* _How to complete this task_
Exact reproduction required: the lines below from the line with "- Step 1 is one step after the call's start" to the line with "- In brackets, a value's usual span", both ends included, and no others.

──────── Available records

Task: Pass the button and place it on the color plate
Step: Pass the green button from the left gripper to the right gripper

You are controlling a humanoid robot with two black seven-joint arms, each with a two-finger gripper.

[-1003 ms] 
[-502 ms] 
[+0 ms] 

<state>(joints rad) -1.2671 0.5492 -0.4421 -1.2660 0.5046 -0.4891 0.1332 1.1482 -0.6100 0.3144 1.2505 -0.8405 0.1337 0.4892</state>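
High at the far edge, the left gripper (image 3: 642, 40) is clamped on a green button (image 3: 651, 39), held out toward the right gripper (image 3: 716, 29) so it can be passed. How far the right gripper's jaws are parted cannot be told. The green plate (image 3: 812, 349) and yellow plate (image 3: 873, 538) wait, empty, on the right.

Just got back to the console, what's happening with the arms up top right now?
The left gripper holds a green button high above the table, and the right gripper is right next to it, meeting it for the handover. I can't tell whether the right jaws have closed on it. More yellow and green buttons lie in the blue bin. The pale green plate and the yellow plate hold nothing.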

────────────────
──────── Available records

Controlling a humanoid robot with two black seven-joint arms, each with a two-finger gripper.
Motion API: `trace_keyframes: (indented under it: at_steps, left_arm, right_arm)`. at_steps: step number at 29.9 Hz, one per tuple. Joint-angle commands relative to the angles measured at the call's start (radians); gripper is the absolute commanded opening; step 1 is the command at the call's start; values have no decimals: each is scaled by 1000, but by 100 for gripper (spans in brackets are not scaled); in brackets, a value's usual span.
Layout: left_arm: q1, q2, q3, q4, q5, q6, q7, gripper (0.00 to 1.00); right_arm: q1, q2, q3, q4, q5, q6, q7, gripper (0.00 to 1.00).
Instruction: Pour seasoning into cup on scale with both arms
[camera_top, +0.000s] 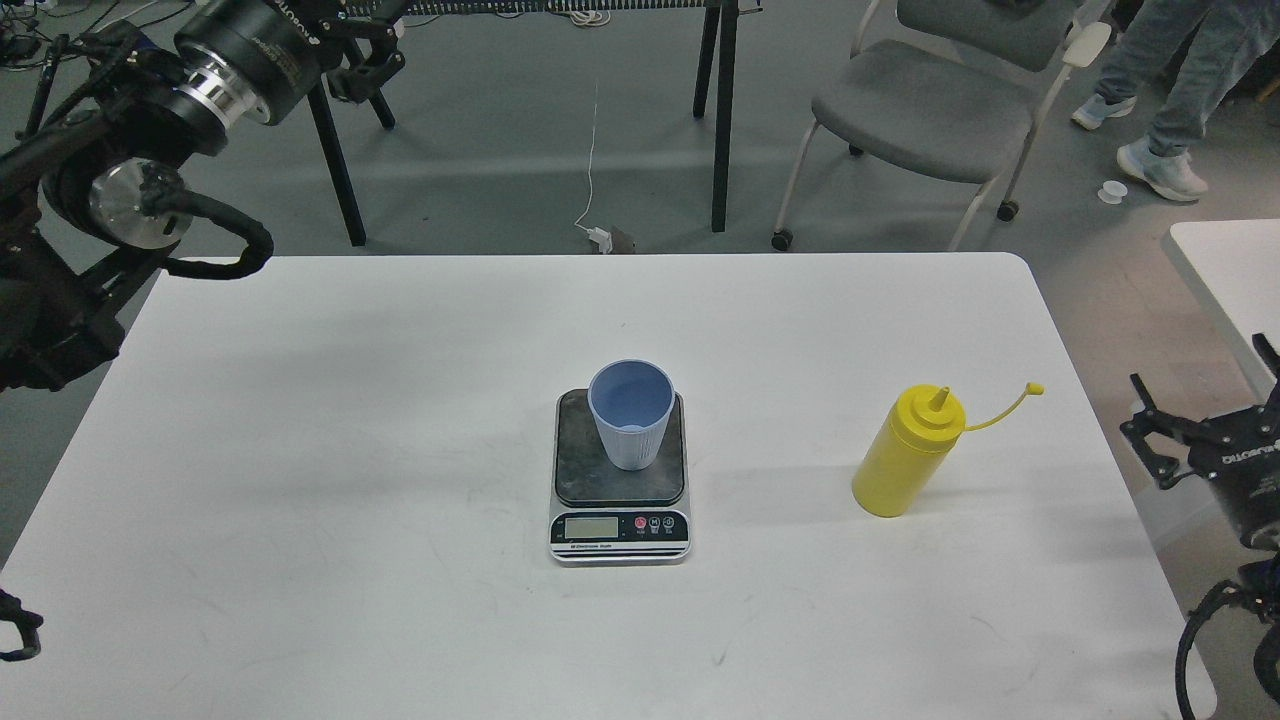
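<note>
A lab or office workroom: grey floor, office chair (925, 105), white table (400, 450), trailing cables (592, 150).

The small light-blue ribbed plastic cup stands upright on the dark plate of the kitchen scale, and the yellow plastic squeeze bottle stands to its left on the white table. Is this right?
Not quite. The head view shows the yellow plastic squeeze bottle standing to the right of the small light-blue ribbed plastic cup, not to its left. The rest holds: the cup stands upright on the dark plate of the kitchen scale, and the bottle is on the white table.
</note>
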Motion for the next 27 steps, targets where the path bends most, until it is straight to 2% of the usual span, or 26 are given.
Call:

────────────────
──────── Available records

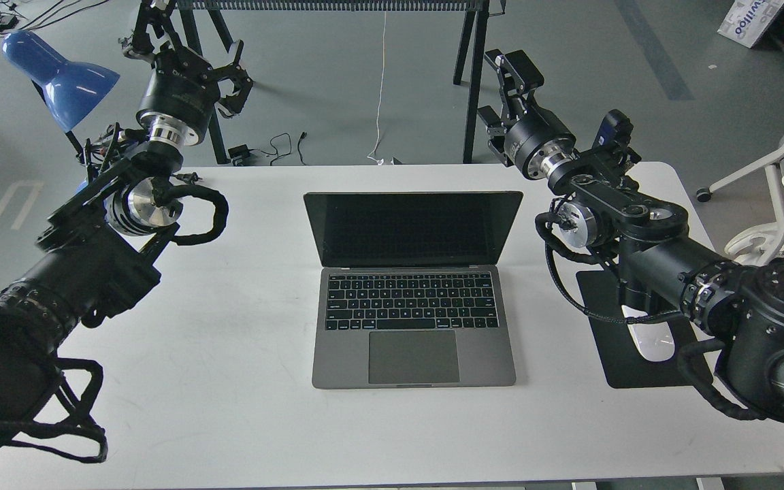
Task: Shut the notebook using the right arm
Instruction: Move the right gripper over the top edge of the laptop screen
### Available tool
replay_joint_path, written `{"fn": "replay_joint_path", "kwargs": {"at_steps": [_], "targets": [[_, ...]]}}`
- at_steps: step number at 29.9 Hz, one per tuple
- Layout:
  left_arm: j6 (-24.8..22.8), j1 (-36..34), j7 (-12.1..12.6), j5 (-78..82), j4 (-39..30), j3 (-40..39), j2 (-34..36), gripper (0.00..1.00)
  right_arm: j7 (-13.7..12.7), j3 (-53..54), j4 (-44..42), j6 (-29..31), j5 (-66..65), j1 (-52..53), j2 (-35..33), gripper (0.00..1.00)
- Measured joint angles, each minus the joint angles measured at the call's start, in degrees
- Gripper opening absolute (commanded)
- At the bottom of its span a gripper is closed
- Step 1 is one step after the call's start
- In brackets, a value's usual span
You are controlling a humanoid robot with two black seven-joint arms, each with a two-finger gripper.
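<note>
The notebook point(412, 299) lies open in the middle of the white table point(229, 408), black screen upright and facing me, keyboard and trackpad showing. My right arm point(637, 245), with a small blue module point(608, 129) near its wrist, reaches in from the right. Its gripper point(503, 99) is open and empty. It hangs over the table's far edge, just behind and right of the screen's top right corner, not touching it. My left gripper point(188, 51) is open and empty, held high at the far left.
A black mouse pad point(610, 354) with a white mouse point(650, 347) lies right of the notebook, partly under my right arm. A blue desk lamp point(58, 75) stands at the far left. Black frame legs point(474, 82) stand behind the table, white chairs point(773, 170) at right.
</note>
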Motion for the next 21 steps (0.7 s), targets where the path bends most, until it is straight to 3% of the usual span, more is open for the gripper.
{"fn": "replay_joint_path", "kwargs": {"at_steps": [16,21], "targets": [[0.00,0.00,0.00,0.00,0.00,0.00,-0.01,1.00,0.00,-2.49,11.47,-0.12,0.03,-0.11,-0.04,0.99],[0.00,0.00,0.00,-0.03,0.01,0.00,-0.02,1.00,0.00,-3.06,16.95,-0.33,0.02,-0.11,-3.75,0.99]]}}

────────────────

* _Result_
- Step 1 is one step after the call's start
- In brackets, a value's usual span

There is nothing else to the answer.